I can't see the videos since they're being processed. Can you post pictures (or stills from the video) to this post instead of the cichlids? You can hit Go Advanced and then the paper clip icon in the tool box to attach a picture to your post.


----------



## xquisit (May 1, 2016)

lilnaugrim said:


> Well, it really depends on what kind of cichlids they are! There are soooo many species so we can't help too much until you tell us what kind they are ^_^
> 
> If they're dwarf species (generally south american cichlids) like Rams, Apisto's, Kribs, then they'll likely be fine. If they're African then they will not be fine, besides their water parameters being much too high for a Betta, they are also very aggressive and will likely bully or kill your Betta!
> 
> ...


https://www.youtube.com/watch?v=S5ba6htt1mc&feature=youtu.be


I will upload pictures shortly, and I have a feeling the Cichlids I have are aggressive.


----------



## lilnaugrim (Mar 27, 2013)

Oh no.....yeah, those are Jack Dempsey's. they get HUGE and they are super aggressive! Your Betta will become a snack shortly! I recommend getting a breeder box to keep the little boy in for now or you can use that vase if you want to keep him. Just keep up with twice weekly (at least) water changes and he'll be just fine in that  the issue comes about when the tanks aren't cleaned enough or heated. It may just be easier to keep him in a breeder box but that's all up to you, just shooting out some idea's here.

Jack Dempsey's can get up to 10 inches in length which means you should only be keeping 1 in that tank size as they grow. You may end up with one just out of process of elimination (they can/may eat each other if one is really aggressive or if they don't have enough territory spaces. You may also be lucky too but why chance it?) You may be able to keep a full grown pair in the 55 but usually 60+ is recommended due to their larger size (a 55 is only 13 inches wide which means that's 3 inches roughly of clearance for those fish!).

I don't know your situation but is it possible to return the JD's and get something more peaceful for your tank?
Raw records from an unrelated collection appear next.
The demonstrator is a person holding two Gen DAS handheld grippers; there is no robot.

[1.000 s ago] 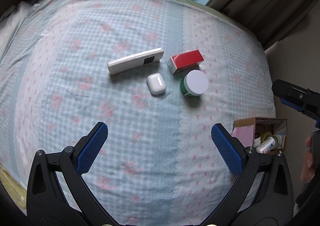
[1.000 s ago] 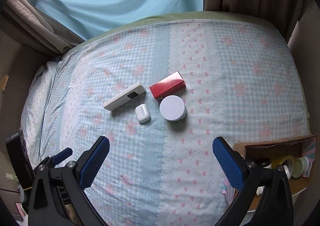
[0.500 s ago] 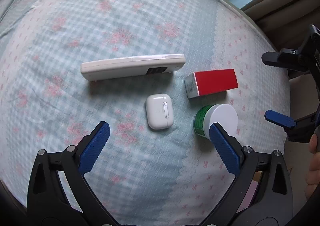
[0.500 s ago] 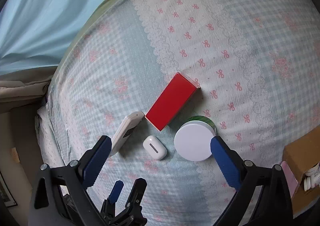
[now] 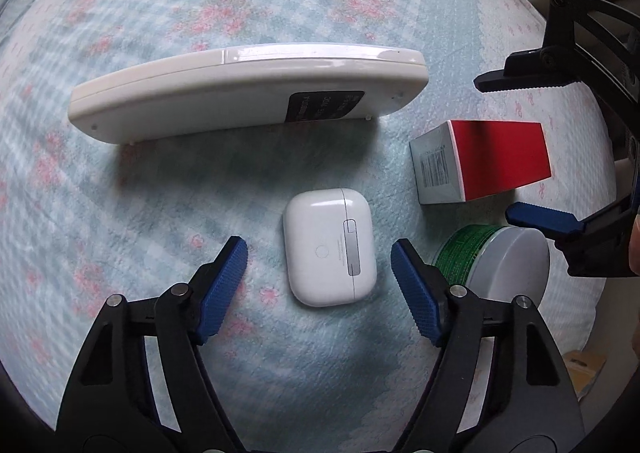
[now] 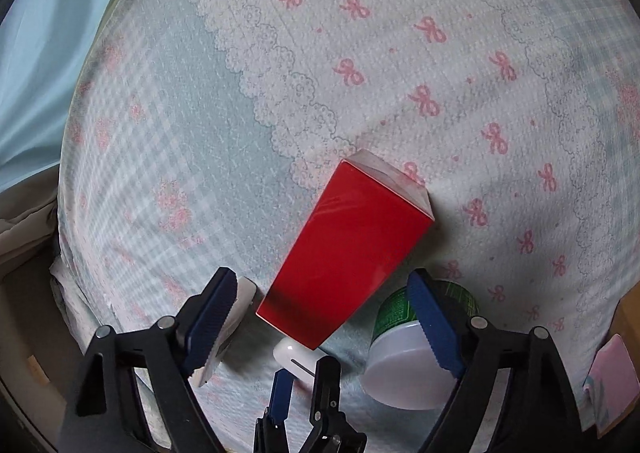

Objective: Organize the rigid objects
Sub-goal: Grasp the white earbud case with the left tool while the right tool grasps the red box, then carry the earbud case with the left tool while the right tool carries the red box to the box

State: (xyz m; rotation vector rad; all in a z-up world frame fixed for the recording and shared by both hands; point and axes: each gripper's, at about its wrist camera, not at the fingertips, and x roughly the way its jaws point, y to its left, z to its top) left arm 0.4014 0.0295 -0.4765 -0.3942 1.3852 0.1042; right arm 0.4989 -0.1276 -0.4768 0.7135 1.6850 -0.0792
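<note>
A white earbud case lies on the bedspread, between the pads of my open left gripper, untouched. A white remote lies beyond it. A red box and a green jar with a white lid lie to the right. My open right gripper straddles the near end of the red box; the jar sits behind its right finger and the remote's end behind its left. The right gripper also shows in the left wrist view, the left gripper in the right wrist view.
A blue checked bedspread with pink flowers and bows covers the bed. A cardboard box edge with a pink item sits at the lower right off the bed. A light blue curtain hangs to the left.
Both grippers have come down close to the objects. The left one now brackets the earbud case and has narrowed. The right one now brackets the red box.
</note>
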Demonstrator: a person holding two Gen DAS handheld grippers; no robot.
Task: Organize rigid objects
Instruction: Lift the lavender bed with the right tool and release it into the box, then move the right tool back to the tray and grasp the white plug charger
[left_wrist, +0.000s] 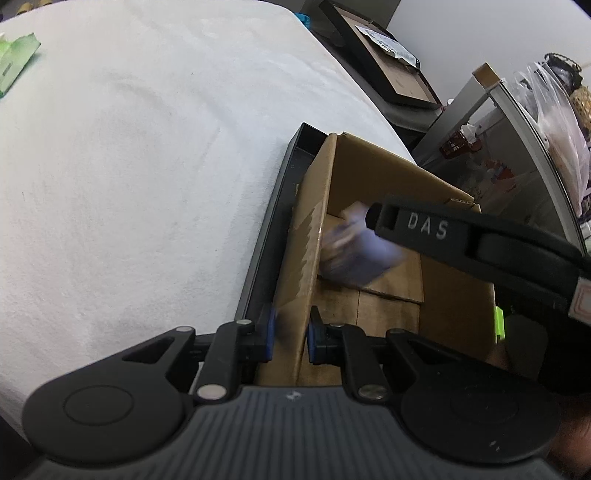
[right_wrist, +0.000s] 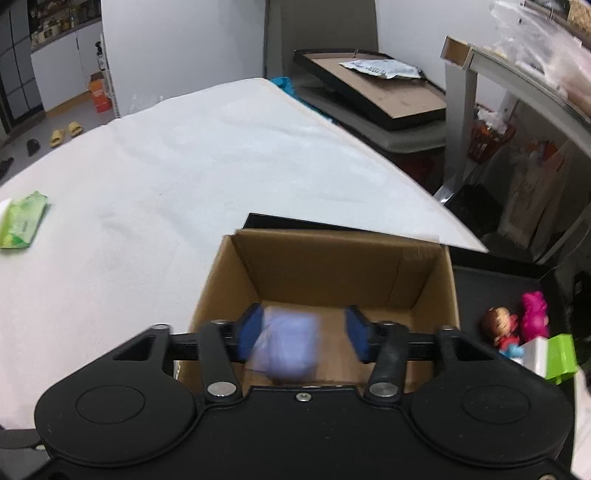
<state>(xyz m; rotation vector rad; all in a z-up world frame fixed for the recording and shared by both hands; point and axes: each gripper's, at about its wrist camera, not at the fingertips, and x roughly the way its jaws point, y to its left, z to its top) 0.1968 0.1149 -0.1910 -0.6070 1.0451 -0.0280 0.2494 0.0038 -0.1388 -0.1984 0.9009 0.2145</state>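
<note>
Our right claw stands wide open over the open brown cardboard box, its blue pads well apart, and the blurred pale purple block-like object sits between them without clearly touching either, so we judge it released and dropping toward the box floor; the blur keeps us from saying what it is. Our left claw is closed down on the box's near-left cardboard wall, one pad on each face, steadying it. The box stands inside a shallow black tray at the near right corner of the white cloth-covered surface. In the tray to the right of the box lie a small brown-haired doll figure, a bright pink toy figure and a green-and-white block, which we take to be still unsorted. A green wipes packet lies near the far left edge. The risks we see: the purple object may bounce or land on edge, and if our left claw tugs the thin wall, the light box could tilt or slide in the tray.
</note>
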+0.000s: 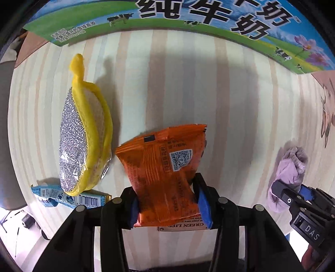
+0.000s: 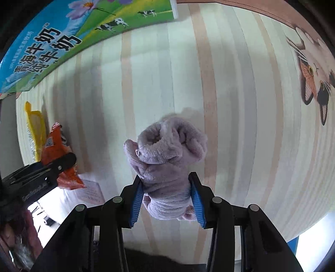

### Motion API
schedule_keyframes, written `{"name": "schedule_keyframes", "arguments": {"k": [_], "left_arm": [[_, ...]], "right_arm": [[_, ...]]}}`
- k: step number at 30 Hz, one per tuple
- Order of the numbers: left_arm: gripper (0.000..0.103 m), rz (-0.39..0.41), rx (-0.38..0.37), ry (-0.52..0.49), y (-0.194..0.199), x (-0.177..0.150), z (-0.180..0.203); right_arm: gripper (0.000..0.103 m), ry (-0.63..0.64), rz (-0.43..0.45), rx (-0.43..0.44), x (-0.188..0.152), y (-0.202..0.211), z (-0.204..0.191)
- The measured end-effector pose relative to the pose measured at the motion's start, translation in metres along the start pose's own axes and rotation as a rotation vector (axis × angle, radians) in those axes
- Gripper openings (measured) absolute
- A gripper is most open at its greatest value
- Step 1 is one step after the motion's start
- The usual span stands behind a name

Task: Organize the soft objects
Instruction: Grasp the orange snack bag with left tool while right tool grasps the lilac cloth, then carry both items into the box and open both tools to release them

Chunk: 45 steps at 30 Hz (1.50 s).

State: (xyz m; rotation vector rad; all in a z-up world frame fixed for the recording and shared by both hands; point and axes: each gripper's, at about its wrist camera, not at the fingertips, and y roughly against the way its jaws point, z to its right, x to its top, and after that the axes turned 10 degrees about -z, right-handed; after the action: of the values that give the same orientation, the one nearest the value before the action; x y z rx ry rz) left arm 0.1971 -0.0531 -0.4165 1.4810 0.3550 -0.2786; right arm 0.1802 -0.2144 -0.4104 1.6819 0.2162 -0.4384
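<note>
Over the striped counter: both claws loaded, each lifted clear or nearly so; contact underneath not confirmable.
Left claw: pressed onto the orange packet, gripped at its lower half, wrapper creased at the pinch.
Right claw: pinching the lilac cloth across its waist, rolled end forward.
Packet position: near the counter's front edge, just beside the yellow scrubber, above a white card.
Cloth position: mid-counter, well apart from the packet.
Step in hand (judged): carrying both soft items toward a common spot.
Handling advice: keep squeeze light on the packet, contents likely crushable; hold the cloth low so the loose end does not drag; set down beside the scrubber without knocking it.
Left view only: scrubber's silver face, blue cartons under its near end, QR code on the packet.
Right view only: cat print at the counter's far right, cloth's rolled opening.
Both views: milk box along the far edge.
</note>
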Motion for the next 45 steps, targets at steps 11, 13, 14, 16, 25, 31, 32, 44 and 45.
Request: {"name": "schedule_keyframes", "arguments": {"k": [11,13,14,16,25,31,32,44,45], "left_arm": [[0.037,0.245,-0.038,-0.089,0.12,-0.046,0.032],[0.037,0.316,-0.066,-0.104,0.16,-0.049,0.033],[0.037,0.351,-0.081,-0.115,0.183,-0.048,0.032],[0.037,0.387,-0.102,-0.127,0.217,-0.042,0.027],[0.037,0.351,-0.095,-0.077,0.272,0.069,-0.026],[0.037,0.115,-0.094,-0.078,0.228,0.155,-0.037],[0.038,0.071,-0.103,-0.08,0.215,0.166,-0.038],[0.038,-0.12,-0.165,-0.089,0.144,0.2,-0.038],[0.038,-0.127,-0.17,-0.097,0.143,0.2,-0.037]], "right_arm": [[0.041,0.074,0.077,0.088,-0.017,0.066,-0.038],[0.041,0.113,0.127,0.118,-0.022,0.099,-0.051],[0.041,0.138,0.165,0.135,-0.024,0.122,-0.061],[0.041,0.17,0.216,0.165,-0.023,0.157,-0.075],[0.041,0.191,0.288,0.203,0.051,0.218,-0.13],[0.041,0.168,0.22,0.139,0.124,0.189,-0.155],[0.041,0.169,0.208,0.124,0.134,0.182,-0.156],[0.041,0.129,0.124,0.057,0.174,0.125,-0.157],[0.041,0.126,0.121,0.052,0.176,0.123,-0.155]]}}
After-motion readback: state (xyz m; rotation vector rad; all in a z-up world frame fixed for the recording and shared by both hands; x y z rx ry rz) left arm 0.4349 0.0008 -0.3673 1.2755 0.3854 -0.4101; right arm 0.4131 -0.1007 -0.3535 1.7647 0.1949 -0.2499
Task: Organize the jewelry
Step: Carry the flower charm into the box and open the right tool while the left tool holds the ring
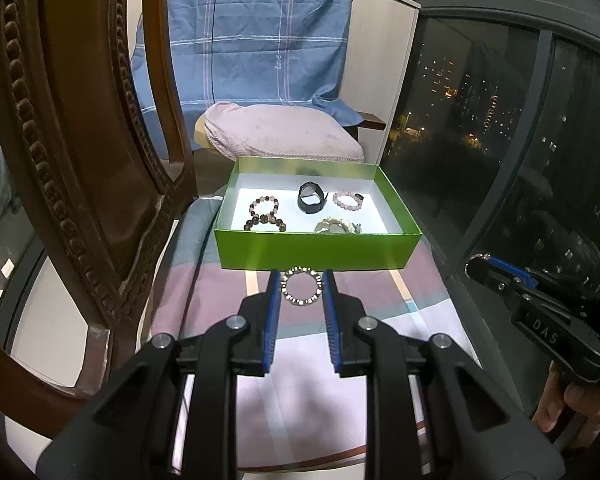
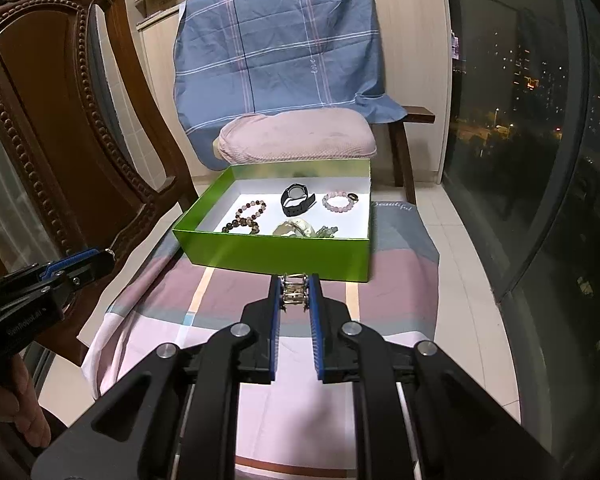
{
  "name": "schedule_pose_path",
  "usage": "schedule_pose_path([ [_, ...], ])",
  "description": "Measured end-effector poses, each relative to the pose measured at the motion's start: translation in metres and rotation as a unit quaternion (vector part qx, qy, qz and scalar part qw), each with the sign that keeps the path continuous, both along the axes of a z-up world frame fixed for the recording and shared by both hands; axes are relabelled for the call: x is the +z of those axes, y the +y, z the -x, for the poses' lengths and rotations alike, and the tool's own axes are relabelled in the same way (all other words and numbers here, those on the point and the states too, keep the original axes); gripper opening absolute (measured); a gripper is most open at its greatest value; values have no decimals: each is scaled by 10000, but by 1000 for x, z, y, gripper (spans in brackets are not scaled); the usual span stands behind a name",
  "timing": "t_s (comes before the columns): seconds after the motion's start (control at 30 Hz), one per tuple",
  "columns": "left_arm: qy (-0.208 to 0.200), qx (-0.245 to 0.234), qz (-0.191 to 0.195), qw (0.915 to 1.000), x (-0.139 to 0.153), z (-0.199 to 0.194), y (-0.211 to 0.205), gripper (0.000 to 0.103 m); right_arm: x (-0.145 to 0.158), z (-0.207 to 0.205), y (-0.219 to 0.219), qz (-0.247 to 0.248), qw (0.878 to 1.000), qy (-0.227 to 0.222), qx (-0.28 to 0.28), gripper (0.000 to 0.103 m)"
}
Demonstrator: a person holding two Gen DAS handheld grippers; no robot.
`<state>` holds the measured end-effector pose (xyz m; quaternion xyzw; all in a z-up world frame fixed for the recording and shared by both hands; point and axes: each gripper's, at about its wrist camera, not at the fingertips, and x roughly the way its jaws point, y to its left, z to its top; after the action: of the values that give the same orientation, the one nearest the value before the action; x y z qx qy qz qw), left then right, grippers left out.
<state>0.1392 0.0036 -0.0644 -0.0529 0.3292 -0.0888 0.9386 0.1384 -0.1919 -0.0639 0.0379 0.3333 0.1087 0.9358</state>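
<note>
- Silver-beaded bracelet (image 1: pixel 301 286) sits flat as a ring between my left gripper's (image 1: pixel 301 286) jaws, which are clenched on its two sides; left wrist view.
- The green box (image 1: pixel 316 249) lies at twelve o'clock, its near wall just beyond my tips, so the ring must clear that wall to go in.
- Inside it: brown bead bracelets (image 1: pixel 265 214) at eleven, a black watch (image 1: pixel 310 198) at twelve, a pink bead bracelet (image 1: pixel 347 200) at one.
- A wooden chair (image 1: pixel 80 152) crowds nine o'clock; my right gripper (image 1: pixel 496 272) hangs at three.
- Right wrist view: my right gripper's jaws grasp a metal link bracelet (image 2: pixel 294 292), narrow between the pads.
- The box again lies at twelve, near wall closest. Both hands seem equally near; nothing else blocks the way, I judge.
</note>
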Motion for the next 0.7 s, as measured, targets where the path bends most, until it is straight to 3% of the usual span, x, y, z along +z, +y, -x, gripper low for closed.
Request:
schedule_pose_path([
  [0.23, 63, -15, 12, 10000, -3, -3, 0, 21, -4, -10, 4, -1, 10000, 57, 30, 14],
  [0.33, 36, -23, -4, 10000, -3, -5, -2, 21, 0, -35, 10, 41, 9999, -75, 88, 14],
  [0.53, 201, 48, -58, 9998, -14, -15, -3, 21, 2, -113, 2, 85, 9986, -380, -360, 14],
  [0.57, 233, 52, -62, 9997, -16, -16, -3, 21, 1, -120, 0, 76, 9986, -367, -361, 20],
  [0.6, 264, 61, -67, 9996, -18, -17, -2, 21, -1, -127, -6, -29, 9987, -312, -411, 35],
  [0.63, 283, 70, -77, 9995, -20, -17, -1, 21, 0, -127, -11, -158, 9986, -260, -441, 42],
  [0.7, 322, 88, -80, 9994, -22, -18, 2, 21, 8, -117, -23, -441, 9968, -390, -539, 43],
])
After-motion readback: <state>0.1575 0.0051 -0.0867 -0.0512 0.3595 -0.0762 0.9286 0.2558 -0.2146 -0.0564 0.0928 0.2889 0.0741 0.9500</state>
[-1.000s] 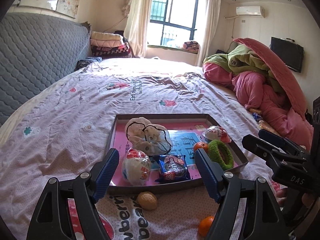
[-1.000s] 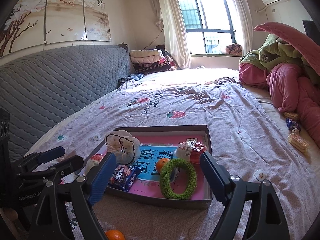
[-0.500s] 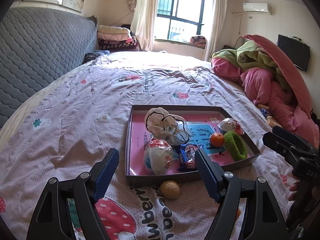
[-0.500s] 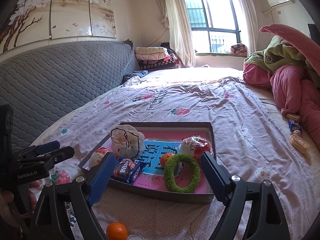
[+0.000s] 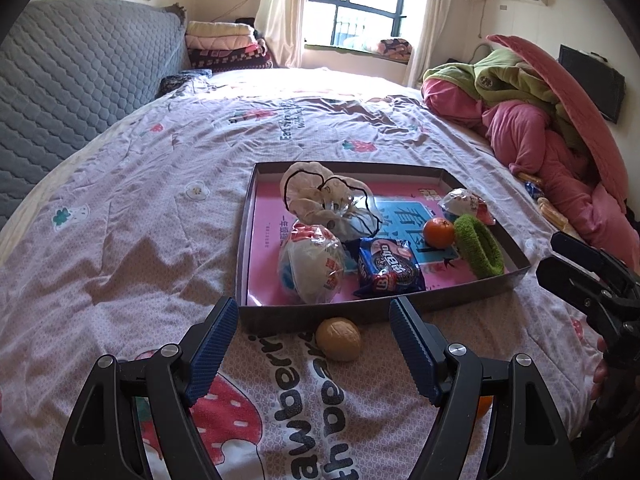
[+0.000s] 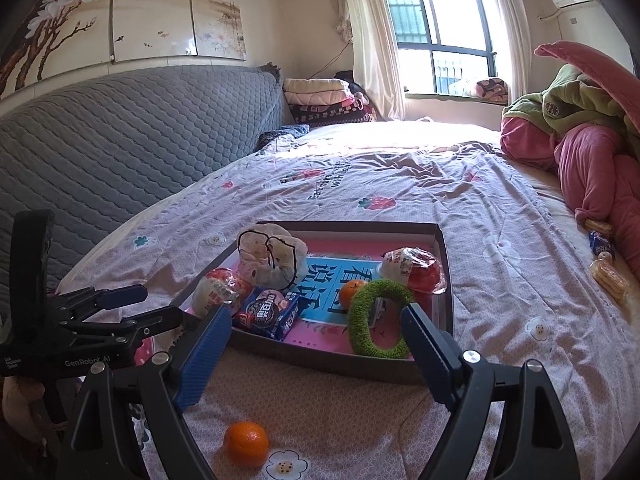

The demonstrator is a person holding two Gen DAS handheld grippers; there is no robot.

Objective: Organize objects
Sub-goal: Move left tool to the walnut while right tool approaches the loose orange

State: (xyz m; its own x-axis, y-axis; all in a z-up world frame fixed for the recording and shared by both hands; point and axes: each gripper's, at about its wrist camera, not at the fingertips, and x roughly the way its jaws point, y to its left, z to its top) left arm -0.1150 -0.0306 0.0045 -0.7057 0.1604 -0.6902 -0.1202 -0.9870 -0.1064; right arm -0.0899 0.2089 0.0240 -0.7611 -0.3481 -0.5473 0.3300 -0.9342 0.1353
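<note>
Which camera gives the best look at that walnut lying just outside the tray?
The left wrist view: the walnut lies whole on the bedspread, between the open left gripper fingers, near the tray. In the right wrist view I cannot make it out.

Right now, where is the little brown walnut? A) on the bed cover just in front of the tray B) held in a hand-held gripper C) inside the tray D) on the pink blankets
A: the walnut lies on the bed cover, just outside the tray wall.
</note>
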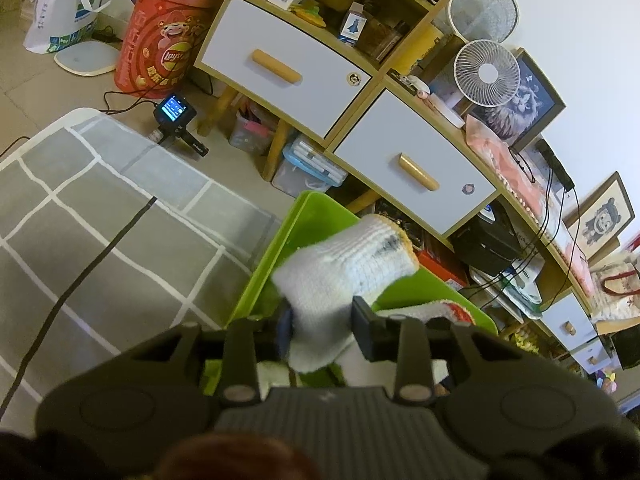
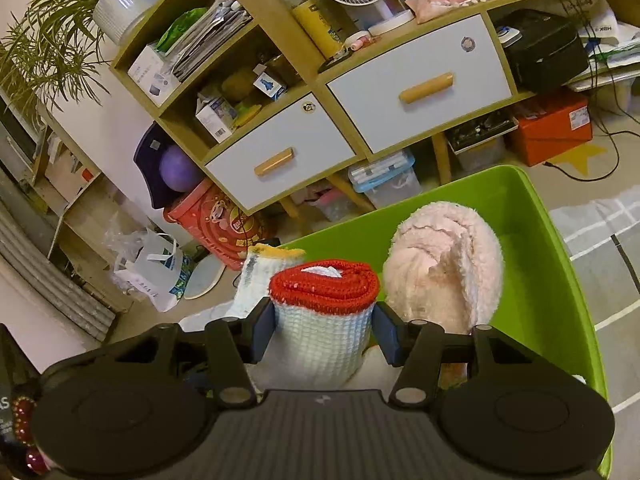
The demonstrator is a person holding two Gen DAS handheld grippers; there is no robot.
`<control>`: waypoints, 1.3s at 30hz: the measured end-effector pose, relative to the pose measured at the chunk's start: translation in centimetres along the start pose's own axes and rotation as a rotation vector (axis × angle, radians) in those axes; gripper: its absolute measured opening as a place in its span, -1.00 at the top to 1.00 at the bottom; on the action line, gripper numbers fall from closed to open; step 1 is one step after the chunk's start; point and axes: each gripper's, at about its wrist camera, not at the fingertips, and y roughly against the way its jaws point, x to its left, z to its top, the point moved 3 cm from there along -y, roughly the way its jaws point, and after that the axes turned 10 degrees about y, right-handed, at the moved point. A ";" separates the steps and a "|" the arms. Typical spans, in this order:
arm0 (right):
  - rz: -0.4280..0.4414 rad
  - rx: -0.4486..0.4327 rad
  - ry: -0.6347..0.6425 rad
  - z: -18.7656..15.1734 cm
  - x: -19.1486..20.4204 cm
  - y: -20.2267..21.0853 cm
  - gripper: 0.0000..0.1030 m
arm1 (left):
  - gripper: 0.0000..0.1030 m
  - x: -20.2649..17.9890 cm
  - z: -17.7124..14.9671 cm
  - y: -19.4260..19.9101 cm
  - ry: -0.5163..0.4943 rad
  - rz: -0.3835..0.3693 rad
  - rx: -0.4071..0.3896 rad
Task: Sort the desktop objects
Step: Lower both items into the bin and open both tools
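the bin (image 2: pixel 532 216) is lime green. the rolled glove (image 2: pixel 324 320) is white waffle-knit with a red cuff; the other glove (image 1: pixel 348 264) is white with a yellow-orange cuff edge and a grey smudge. the fluffy item (image 2: pixel 444 264) is pale pink. the rug (image 1: pixel 100 208) is grey with a white grid. the drawer fronts (image 2: pixel 416 80) are white with tan handles.

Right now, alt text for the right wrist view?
The right hand-held gripper clamps a white knitted glove with a red cuff over a lime-green plastic bin. A fluffy pink bundle lies inside the bin.
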 end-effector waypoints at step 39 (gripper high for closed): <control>-0.015 -0.030 -0.083 1.6 -2.9 2.9 -0.29 | 0.64 -4.5 -2.2 0.1 -0.141 -0.104 0.167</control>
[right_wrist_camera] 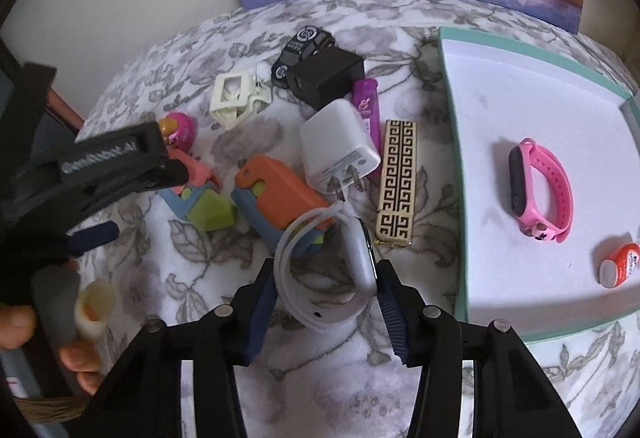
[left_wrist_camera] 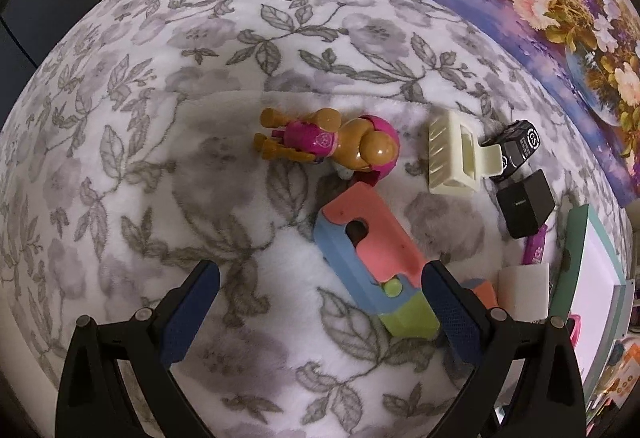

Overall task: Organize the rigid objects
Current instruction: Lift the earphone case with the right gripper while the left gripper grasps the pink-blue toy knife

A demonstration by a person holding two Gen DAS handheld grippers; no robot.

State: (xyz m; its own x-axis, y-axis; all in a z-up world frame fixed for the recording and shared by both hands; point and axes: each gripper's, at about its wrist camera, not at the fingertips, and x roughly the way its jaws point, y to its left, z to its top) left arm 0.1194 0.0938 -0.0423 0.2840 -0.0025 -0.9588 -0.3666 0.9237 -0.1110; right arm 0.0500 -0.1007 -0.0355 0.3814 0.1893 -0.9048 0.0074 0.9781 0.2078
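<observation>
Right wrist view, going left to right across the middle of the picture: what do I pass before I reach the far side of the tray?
pink toy figure → cream hair claw → white charger → gold patterned case → teal tray edge → pink smart band → small orange item

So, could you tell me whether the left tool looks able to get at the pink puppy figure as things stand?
Probably yes: the left tool is open, and the puppy figure lies clear on the blanket, past the block toy.
</observation>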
It looks like it has a great start so far, you just need some smaller fish in there ^_^ We can help you stock the tank if you'd like so that your Betta can stay in and be comfortable!


----------



## NickAu (Sep 28, 2015)

> Oh no.....yeah, those are Jack Dempsey's. they get HUGE and they are super aggressive! Your Betta will become a snack shortly!


+1

Your Neons will soon become food also




> 5g - 1 betta and 1 bumblebee goby


IMO not the best of tank mates gobys can be nippy


----------



## StellaMaris (Apr 9, 2016)

My dad used to have a 120 gallon tank of cichlids and I hated it. I couldn't bear to look in there-- they have a definite pecking order and whomever's on the bottom gets bullied until they die, and then the next one, and so on... 

He left it as a natural tank and never removed the fry when they reproduced, and usually only 1 would survive long enough to try and join the group, but as the smallest they usually became the target.


----------



## xquisit (May 1, 2016)

I have learned a bit on this forum and another:

-Demseys get big

-Cichlids eat plants (or damage them)

-I am sad for mixing all of these fish and thinking I would get it my way... Reality check, I need to figure out what to do.


----------



## lilnaugrim (Mar 27, 2013)

Well, can you return the Dempsey's? If so, we can help you find a better stocking list.

Here's one that you might enjoy:

1x betta
4x Bolivian Rams
15x Cherry Barbs or 25x Ember tetras (my fav with bettas!)

There are many fish you can have in that tank size and with a Betta just fine! You should have some more top cover of plants for your betta though, some floating plants or large leaffed plants will do great for him! Bettas notoriously stress out if the light is too bright, or more importantly, the tank is much too open like yours is. Easy fix is just to get more plants when you have the money to do so! :-D


----------



## xquisit (May 1, 2016)

I am going to remove all six of the cichlids


----------



## jeaninel (Aug 24, 2007)

Those are electric blue jack dempsey's and although a bit more mild mannered then the standard jack dempsey I agree that it's probably not a good idea to keep them with the betta. You could maybe partition off a section of the tank for the betta but once the Jack Dempsey's get some size on them the tetras might become food. Too bad because the EB JD's are a beautiful fish.


----------



## xquisit (May 1, 2016)

I donated the cichlids to a fish store...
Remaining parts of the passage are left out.